E se mais espanhóis tivessem interesse em aprender português, não seria tão surpreendente a descoberta de uma gramática e uma fonética mais conservadoras, mais próximas daquilo que o espanhol foi no passado, e das “palavras esquecidas” que na verdade existem em espanhol apesarde raramente serem usadas: jantar, parabéns, cão, grávida, etc. Os espanhóis, na verdade, descobririam as nossas origens comuns. Porquê ter medo disso?

No entanto, enganar-nos-íamos se pensássemos que o desconhecimento é exclusivo do lado espanhol. Se assim fosse, eu teria chegado a Espanha com total fluência em espanhol, e sabendo localizar qualquer grande cidade espanhola no mapa, sem ter tido de viver aqui para aprender essas coisas. Sim, eu desconhecia a Espanha, quase por completo. Não imaginava que poderia ser feliz aqui, que descobriria um povo irmão, com mais semelhanças do que eu imaginava possíveis. Sentindo-me vulnerável na ignorância, lutei para me libertar dela e sinto-me muito melhor hoje.

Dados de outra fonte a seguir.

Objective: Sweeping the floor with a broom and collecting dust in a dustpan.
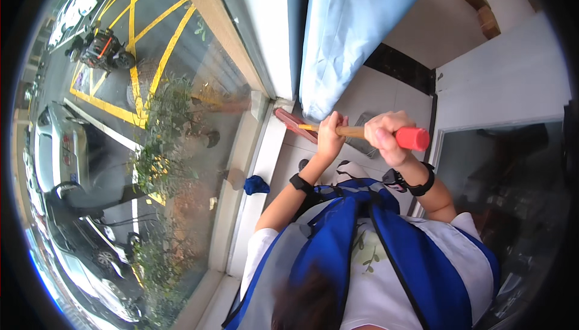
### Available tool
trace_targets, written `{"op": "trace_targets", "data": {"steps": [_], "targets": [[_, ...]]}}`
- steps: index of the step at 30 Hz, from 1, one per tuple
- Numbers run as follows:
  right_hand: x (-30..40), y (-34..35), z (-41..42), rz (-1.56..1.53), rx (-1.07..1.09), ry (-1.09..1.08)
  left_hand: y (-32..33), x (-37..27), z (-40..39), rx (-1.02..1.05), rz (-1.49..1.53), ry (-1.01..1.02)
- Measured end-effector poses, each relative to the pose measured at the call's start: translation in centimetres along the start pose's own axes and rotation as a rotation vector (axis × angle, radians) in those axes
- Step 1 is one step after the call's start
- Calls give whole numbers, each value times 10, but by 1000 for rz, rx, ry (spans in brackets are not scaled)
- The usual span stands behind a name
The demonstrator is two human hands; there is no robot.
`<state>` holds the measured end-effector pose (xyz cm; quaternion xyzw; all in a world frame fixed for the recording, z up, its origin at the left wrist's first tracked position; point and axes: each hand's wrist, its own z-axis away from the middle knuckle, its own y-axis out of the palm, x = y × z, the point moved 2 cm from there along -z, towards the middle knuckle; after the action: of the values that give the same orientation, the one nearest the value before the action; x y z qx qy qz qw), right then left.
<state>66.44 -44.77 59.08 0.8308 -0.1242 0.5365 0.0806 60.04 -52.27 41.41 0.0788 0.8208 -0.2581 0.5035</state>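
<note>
Both hands are closed around the long handle (353, 131) of what looks like a broom. My right hand (389, 135) holds it near the top, just below its red end cap (412, 139). Lower on the handle is my left hand (331, 133). Beyond it, the reddish broom head (291, 121) rests across the edge of the white window ledge (264, 156), close to the corner; its bristles cannot be made out. A light blue curtain (348, 36) hangs right by the broom head and my left hand.
A crumpled dark blue cloth (256, 185) lies on the ledge. To the left stands a large window pane (190, 117), with plants and parked vehicles outside. A grey, flat object (368, 149) is on the tiled floor (373, 88). On the right is a white door (502, 81) with a dark glass panel.
</note>
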Motion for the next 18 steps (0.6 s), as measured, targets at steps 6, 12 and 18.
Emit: {"op": "trace_targets", "data": {"steps": [6,12,18], "targets": [[0,133,-52,53,208,-173,-112,23,-5,-266,159,-275],[-17,290,-61,39,291,90,-229,84,40,-399,168,-286],[12,416,57,-151,412,149,-328,88,193,-474,200,-325]]}}
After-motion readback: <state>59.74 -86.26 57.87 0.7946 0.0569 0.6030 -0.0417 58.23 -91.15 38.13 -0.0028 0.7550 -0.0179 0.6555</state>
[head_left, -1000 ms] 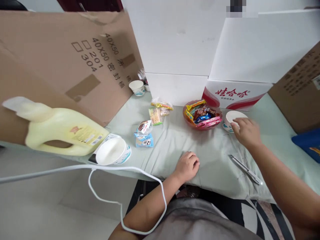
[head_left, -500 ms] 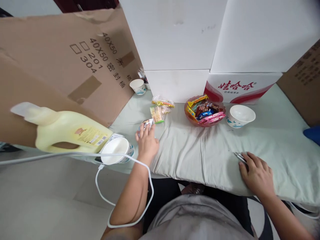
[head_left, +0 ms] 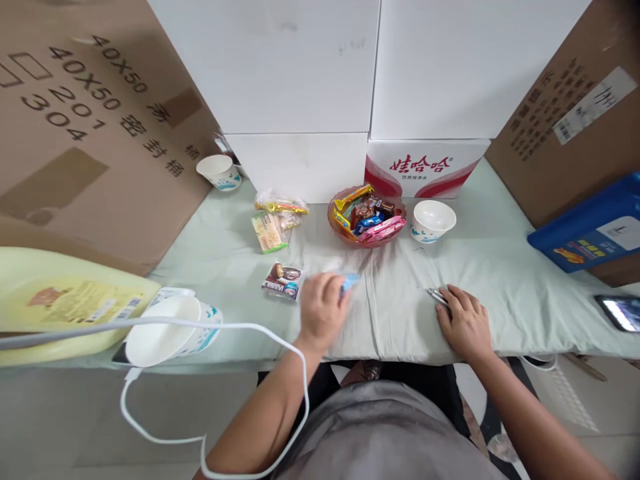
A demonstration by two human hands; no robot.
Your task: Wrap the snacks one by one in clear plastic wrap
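Note:
My left hand (head_left: 324, 308) is closed over the cloth-covered surface, with a small light-blue wrapper (head_left: 351, 281) poking out past its fingertips; motion blurs it. Just left of that hand lies a brown-and-white snack packet (head_left: 283, 281). My right hand (head_left: 466, 323) rests palm down, its fingers curled over a slim silver metal tool (head_left: 438, 297) whose tip points up and left; most of it is hidden. Beyond my hands stands a pink glass bowl (head_left: 336, 225) of wrapped sweets, with a white paper cup (head_left: 434, 221) to its right.
Several snack packets (head_left: 270, 232) lie at the back left. White boxes (head_left: 300, 167) form the rear wall. A yellow jug (head_left: 65, 300) and another paper cup (head_left: 165, 330) stand left, crossed by a white cable (head_left: 240, 325). A blue container (head_left: 590, 227) and a phone (head_left: 620, 312) are right.
The view has turned right. My left hand has left the brown snack packet and moved right, a light-blue wrapper now showing in its fingers. My right hand stays on the silver tool.

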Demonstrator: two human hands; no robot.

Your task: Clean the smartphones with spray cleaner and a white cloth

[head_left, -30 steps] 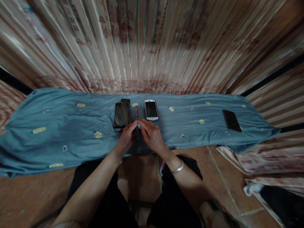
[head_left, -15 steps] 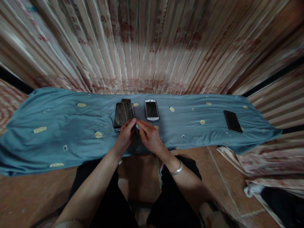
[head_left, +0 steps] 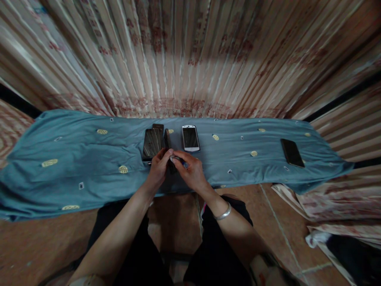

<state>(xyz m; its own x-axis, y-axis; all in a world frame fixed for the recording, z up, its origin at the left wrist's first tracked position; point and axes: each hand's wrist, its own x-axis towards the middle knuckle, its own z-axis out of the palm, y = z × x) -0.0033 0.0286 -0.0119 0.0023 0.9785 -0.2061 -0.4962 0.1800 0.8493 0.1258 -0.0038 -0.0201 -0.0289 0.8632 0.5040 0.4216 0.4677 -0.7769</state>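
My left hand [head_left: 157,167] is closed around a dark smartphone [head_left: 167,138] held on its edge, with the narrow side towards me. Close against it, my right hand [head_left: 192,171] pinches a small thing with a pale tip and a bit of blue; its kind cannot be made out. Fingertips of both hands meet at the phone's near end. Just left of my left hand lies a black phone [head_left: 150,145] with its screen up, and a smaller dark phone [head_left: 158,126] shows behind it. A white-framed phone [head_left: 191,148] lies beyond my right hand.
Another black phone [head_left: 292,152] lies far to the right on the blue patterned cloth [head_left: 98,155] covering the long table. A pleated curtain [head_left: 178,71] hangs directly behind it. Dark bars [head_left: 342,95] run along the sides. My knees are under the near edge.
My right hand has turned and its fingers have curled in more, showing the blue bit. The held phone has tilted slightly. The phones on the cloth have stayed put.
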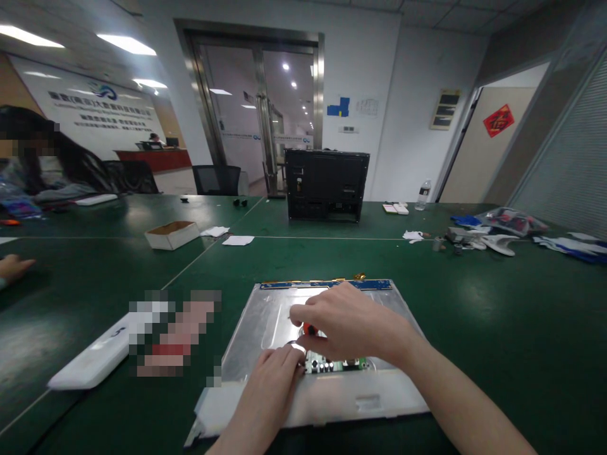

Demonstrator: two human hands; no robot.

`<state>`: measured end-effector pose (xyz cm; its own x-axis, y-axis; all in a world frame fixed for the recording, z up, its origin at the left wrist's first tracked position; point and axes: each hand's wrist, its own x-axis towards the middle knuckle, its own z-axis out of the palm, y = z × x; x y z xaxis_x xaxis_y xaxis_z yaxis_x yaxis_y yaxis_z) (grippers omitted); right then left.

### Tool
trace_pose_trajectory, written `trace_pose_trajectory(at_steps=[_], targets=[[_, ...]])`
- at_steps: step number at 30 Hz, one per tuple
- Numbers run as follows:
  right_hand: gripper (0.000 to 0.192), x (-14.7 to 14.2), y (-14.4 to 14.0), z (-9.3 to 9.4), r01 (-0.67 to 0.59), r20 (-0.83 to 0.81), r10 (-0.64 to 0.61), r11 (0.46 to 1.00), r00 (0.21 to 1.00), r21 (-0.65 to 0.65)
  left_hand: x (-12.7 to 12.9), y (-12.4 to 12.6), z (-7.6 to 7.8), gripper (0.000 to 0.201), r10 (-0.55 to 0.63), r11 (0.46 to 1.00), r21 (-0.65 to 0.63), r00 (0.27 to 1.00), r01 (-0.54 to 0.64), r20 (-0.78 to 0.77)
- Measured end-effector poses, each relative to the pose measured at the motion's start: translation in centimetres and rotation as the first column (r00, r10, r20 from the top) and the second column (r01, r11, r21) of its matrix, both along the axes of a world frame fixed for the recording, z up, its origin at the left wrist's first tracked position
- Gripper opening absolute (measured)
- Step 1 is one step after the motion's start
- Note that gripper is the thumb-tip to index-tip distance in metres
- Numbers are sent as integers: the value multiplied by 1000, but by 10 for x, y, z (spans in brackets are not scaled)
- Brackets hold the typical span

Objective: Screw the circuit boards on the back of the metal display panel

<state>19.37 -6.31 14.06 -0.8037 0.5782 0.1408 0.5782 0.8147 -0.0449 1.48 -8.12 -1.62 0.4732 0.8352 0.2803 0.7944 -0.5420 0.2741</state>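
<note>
while both hands work over the flat metal panel [265, 316] lying on the green table [474, 328], the right hand [346, 325] sits above the panel's middle, its fingers curled and pressed together around a small tool with a red part [309, 329] that shows between thumb and forefinger. the tool's tip is hidden under the hand, so it cannot be told where it touches. left hand [277, 376] rests at the near side of the panel, fingers bent and close together, fingertips touching the edge of a small green circuit board [334, 364] mounted on the panel; whether they pinch anything cannot be told. just in front of the board lies the panel's white plastic frame [341, 398], running along the near edge. a blue strip [332, 284] runs along the far edge of the panel.

left of the panel lie a long white casing [90, 363] and a pixelated patch. farther back stand an open cardboard box [171, 234], paper scraps [238, 240] and a black monitor housing [326, 184], upright, well apart from the hands. at the right end of the table are a water bottle [423, 194] and scattered white and blue parts [502, 243]. another person's hand [14, 268] rests at the left edge, and a person sits at the far left.
</note>
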Motion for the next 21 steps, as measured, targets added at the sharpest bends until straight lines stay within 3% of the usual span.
trace_pose_trajectory(at_steps=[21], targets=[[12,0,2,-5,-15,8,15,1000,1000,13,-1,2,-5,18,-10,996,-93,1000,10,-3]])
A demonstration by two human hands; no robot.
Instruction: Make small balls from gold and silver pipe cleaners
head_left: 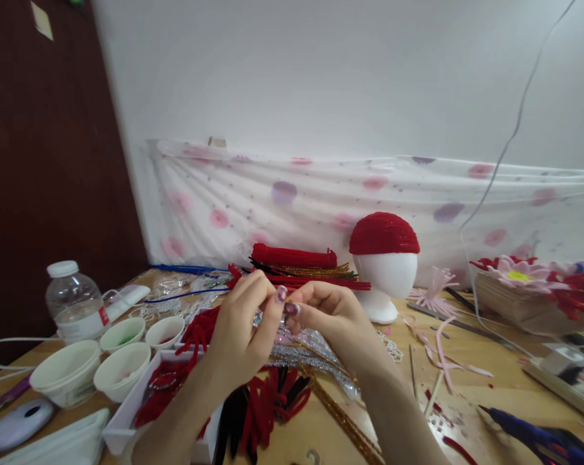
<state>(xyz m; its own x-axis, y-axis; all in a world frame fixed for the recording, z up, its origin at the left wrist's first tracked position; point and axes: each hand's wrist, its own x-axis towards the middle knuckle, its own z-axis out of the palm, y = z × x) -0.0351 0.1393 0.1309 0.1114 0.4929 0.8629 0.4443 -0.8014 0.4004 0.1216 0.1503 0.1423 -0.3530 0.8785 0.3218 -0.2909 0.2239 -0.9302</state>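
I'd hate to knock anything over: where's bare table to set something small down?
Mostly bare tabletop shows at right, between pink strips and the blue glue gun; a narrower patch lies between gold pipe cleaners and a red and black bundle. The left is crowded: cups, plastic bottle, white box.

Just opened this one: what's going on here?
A person's bare left hand and right hand meet above the wooden table, fingertips pinched around a small gold-coloured piece, mostly hidden. Below them lie glittery gold stems, and a white open box holds fuzzy red material. Behind, a white mannequin head wears a red cap-like covering.
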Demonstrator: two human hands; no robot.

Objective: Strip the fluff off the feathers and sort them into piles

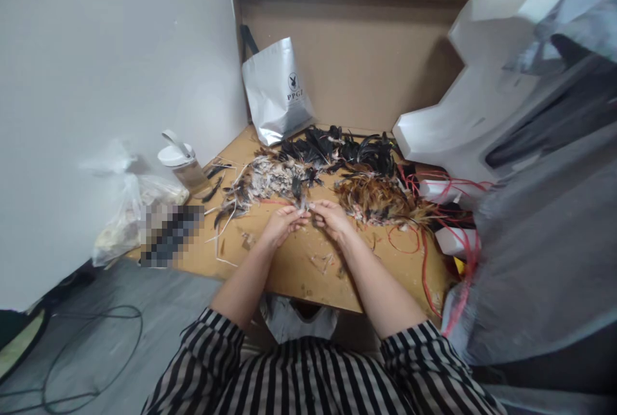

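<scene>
Striped black-and-white sleeves (308, 370) fill the bottom edge, at six o'clock, closest to me. From them both bare forearms reach up to the middle of a wooden tabletop (299, 267). I see the left hand (282, 222) and right hand (332, 217) meeting fingertip to fingertip at the centre, each grip pinched closed on one small pale feather (305, 208) held between them, just above the wood.

Just beyond the hands, at twelve o'clock, lies a loose heap of grey-white feathers (270, 180). Black feathers (347, 148) lie behind it, and a reddish-brown pile (376, 200) sits at two o'clock, just beside the right hand. Red string (424, 261) trails along the tabletop edge at three o'clock.

At ten o'clock stands a clear bottle with a white lid (180, 164), near a crumpled plastic bag (130, 209). A silver paper bag (277, 90) leans against a brown cardboard wall (366, 61) at eleven o'clock. White foam blocks (463, 106) rise at two o'clock.
</scene>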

O respeito, o amor, a harmonia, a amizade, a paz, a liberdade, a felicidade, a prosperidade… não são, de maneira nenhuma, coisas que podemos tomar como garantidas nas nossas vidas. São ideais que devemos perseguir, nos quais devemos acreditar e pelos quais temos de trabalhar. É nosso dever tomar a iniciativa de construir uma vida com base nesses ideais. A relação entre Espanha e Portugal já é boa, mas temos de fazer por garantir que a Raia não se volte a fechar, que essa relação não se perca e que continue a melhorar. A chave está na curiosidade, ou melhor, na nossa capacidade (ou falta dela) de suscitar a curiosidade do vizinho, de ganhar o respeito dele, de cativar o amigo e de o fazer compreender que é irmão.